The presence of visible secretion in the field may also be related to the stage of development of the organ, to the season and to the time of day in which the plant was collected. Delgado et al. (2011a) noted that in species of Calolisianthus, it is impossible to collect nectar during the dry season because the secretory cells are not active. Therefore, field studies are necessary to investigate the patterns of nectar secretion related to the environmental factors and to clarify the role played by both leaf and stem nectaries.

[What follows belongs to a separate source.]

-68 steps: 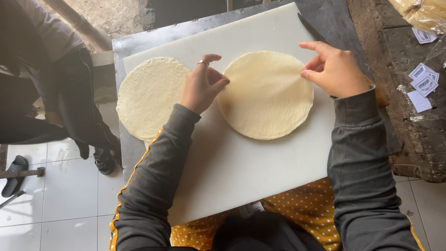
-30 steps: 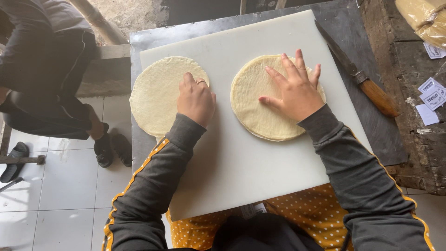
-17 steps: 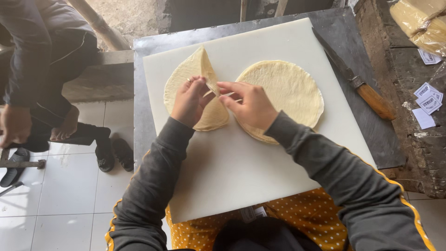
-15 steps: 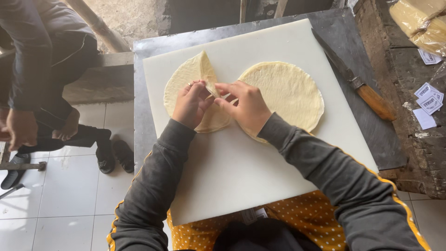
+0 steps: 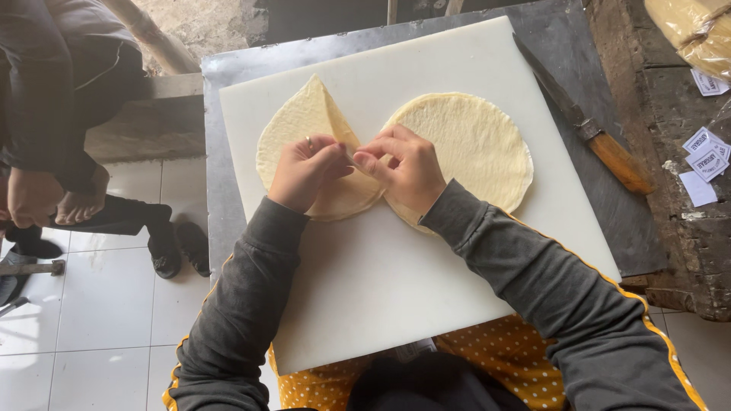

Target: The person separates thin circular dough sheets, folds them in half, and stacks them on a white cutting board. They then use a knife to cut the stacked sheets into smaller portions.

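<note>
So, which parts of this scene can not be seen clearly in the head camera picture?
- Head view: the near edge of the left flatbread is hidden under the left hand and right hand.
- What the fingertips pinch is too small to tell.
- The pale bag is cut off by the top right corner.
- The seated person is cut off by the left edge.
- The knife blade tip blends into the dark tray.

Both arms, in dark grey sleeves, reach forward and converge. The left hand (image 5: 304, 171) (a ring on one finger) curls knuckles-up in a pinching grip; the right hand (image 5: 407, 169) pinches fingertip-to-fingertip beside it, nearly touching.
</note>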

In the present study, a correlation between the presence of stem nectaries and geographic distribution of species, subtribes or tribes were indeed observed in Gentianaceae, since among all studied species only those restricted to the Neotropics bore stem nectaries. The Neotropics is a center of diversification of Gentianaceae and comprises the lineages of the most basal nodes of the clade, represented by Saccifolieae (Albert & Struwe 2002). The presence of units of stem nectaries could represent an ancestral condition in Gentianaceae. On the other hand, the non-occurrence of stem nectaries in the studied species of temperate and paleotropical regions suggests the loss of this structure in the species of these regions. However, futures studies focusing on combinations of morphoanatomical and molecular data are necessary to elucidated how nectaries evolved in Gentianaceae.
Zygostigma australis and Cicendia quadrangularis, both of the subtribe Chironiinae (Chironieae), represent the exceptions to the correlation described above since they occur in Neotropical regions but do not bear stem nectaries. Cicendia quadrangularis is pantropical, while Zygostigma australis is restricted to the South Region of Brazil. This variation represents an interesting model to test the hypothesis proposed by Pemberton (1998) that the incidence of plants bearing EFNs increases along the latitudinal gradient (cold temperate to warm subtropical regions).
The presence of stem nectaries corresponds with the presence of leaf nectaries in Gentianaceae, as reported by Dalvi et al. (2013). The stem nectaries in Gentianaceae are peculiar and originate exclusively by protoderm activity. The underlying premise that the presence of stem nectaries is common in Neotropical, and their absence typical among the temperate, Gentianaceae taxa is confirmed here.